Avec la perte de la ville de Vuhledar, d'où les forces armées ukrainiennes se sont définitivement retirées mercredi, Kiev a subi un nouveau revers militaire. Depuis Wuhledar, les lignes d'approvisionnement russes ont pu être attaquées, en particulier celles qui partaient du cœur de la Russie au nord de la mer d'Azov vers la Crimée. Celles-ci sont maintenant beaucoup plus sûres qu'avant contre les attaques ukrainiennes.[1] Le cas de Wuhledar prouve une fois de plus que l'invasion de Kiev dans la région russe de Kursk était une erreur. L'invasion avait également été applaudie en Allemagne : On a dit que la population russe ressentait enfin ce que cela signifiait d'être attaqué. Cependant, les 30 000 soldats ukrainiens qui auraient envahi la région de Koursk, notamment des troupes bien formées et équipées, manquent depuis le début de l'invasion sur le front de l'Ukraine de l'Est. Là, rien qu'en août et en septembre, les forces russes ont réussi à prendre plus de 800 kilomètres carrés de terrain aux unités ukrainiennes affaiblies, reconnaît un expert du Black Bird Group, un « groupe OSINT » [2] d'Helsinki qui étudie la situation sur le front ukrainien [3]. La chute de Vuhledar aurait également été accélérée par le transfert de troupes ukrainiennes vers Koursk.

Problèmes de recrutement

D'autres problèmes s'ajoutent à l'affaiblissement des troupes ukrainiennes par le transfert d'unités à Koursk.

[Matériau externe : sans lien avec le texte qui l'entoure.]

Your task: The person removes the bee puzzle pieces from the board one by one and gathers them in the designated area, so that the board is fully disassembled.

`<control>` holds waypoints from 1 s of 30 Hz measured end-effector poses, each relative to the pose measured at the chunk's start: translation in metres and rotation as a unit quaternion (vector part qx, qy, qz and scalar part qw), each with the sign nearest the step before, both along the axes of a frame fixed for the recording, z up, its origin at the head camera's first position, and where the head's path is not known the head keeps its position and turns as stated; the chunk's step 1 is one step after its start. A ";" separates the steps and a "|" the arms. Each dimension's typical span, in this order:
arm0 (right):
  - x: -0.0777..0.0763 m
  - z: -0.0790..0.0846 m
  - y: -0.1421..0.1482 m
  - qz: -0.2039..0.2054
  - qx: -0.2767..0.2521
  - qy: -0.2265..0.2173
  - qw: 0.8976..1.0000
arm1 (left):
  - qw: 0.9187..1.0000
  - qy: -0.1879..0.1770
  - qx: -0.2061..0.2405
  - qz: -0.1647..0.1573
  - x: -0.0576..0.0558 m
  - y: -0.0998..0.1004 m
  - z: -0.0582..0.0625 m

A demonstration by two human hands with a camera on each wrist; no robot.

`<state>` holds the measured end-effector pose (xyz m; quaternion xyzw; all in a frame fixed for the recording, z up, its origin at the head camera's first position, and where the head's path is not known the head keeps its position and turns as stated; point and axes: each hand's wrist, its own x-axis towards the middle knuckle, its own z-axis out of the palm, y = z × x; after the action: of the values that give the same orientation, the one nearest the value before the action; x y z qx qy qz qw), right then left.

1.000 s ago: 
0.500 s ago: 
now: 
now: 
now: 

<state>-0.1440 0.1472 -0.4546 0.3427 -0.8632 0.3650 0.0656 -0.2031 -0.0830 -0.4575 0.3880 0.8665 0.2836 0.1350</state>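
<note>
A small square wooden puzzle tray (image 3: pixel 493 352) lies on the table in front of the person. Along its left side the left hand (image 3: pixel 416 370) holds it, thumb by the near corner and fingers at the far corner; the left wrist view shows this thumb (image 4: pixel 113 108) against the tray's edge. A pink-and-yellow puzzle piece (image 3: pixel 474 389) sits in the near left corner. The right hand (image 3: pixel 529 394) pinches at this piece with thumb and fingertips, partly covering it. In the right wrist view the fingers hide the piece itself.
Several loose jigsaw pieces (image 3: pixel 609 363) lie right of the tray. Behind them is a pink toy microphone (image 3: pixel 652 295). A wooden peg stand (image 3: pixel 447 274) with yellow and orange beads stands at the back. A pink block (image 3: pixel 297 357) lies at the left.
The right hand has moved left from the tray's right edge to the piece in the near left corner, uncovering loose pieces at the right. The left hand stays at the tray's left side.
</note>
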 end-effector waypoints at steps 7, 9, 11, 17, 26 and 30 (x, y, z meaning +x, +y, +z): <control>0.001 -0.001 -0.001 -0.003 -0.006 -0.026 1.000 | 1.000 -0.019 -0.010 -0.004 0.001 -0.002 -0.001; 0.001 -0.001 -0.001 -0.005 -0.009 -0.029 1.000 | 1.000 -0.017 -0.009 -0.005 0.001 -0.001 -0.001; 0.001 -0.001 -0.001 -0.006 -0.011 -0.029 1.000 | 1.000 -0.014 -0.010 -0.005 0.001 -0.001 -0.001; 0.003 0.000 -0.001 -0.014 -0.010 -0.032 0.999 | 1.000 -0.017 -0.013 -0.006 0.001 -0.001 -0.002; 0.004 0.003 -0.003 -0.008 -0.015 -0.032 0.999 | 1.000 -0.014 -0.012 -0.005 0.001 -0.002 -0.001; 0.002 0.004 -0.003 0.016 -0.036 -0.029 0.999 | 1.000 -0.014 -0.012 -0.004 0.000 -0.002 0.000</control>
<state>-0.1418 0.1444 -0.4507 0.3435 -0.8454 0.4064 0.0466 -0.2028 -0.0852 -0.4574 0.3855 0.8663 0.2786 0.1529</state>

Outre le manque d'armes, les commandants ukrainiens se plaignent de plus en plus de difficultés à recruter de nouvelles recrues. Ceux-ci sont souvent mal formés et peu ou pas motivés pour aller à la guerre, disent-ils. Les causes sont, d'une part, la courte durée de formation et, d'autre part, la fameuse pratique de recrutement de Kiev, qui consiste à guetter en public les hommes en âge de se battre, à les attraper et à les emmener dans des bureaux de recrutement. On peut désormais clairement s'attendre à ce que 50 à 70% des nouveaux soldats arrivant sur le front soient blessés ou tués dans les jours qui suivent, rapporte-t-on.[4] Les efforts de l'Ukraine pour obtenir l'autorisation d'attaquer le territoire russe avec des missiles occidentaux à longue portée afin de compenser sa propre faiblesse militaire ont jusqu'à présent échoué à cause de Washington et de Berlin. La raison en est que les services de renseignement américains sont convaincus que Moscou répondra à de telles attaques par des attaques - peut-être dissimulées - contre des bases militaires européennes ou américaines. L'utilité militaire d'attaques avec des missiles occidentaux - qui ne sont pas si nombreux - est faible : Moscou déplacera simplement les armes et les munitions encore plus loin du front.[5]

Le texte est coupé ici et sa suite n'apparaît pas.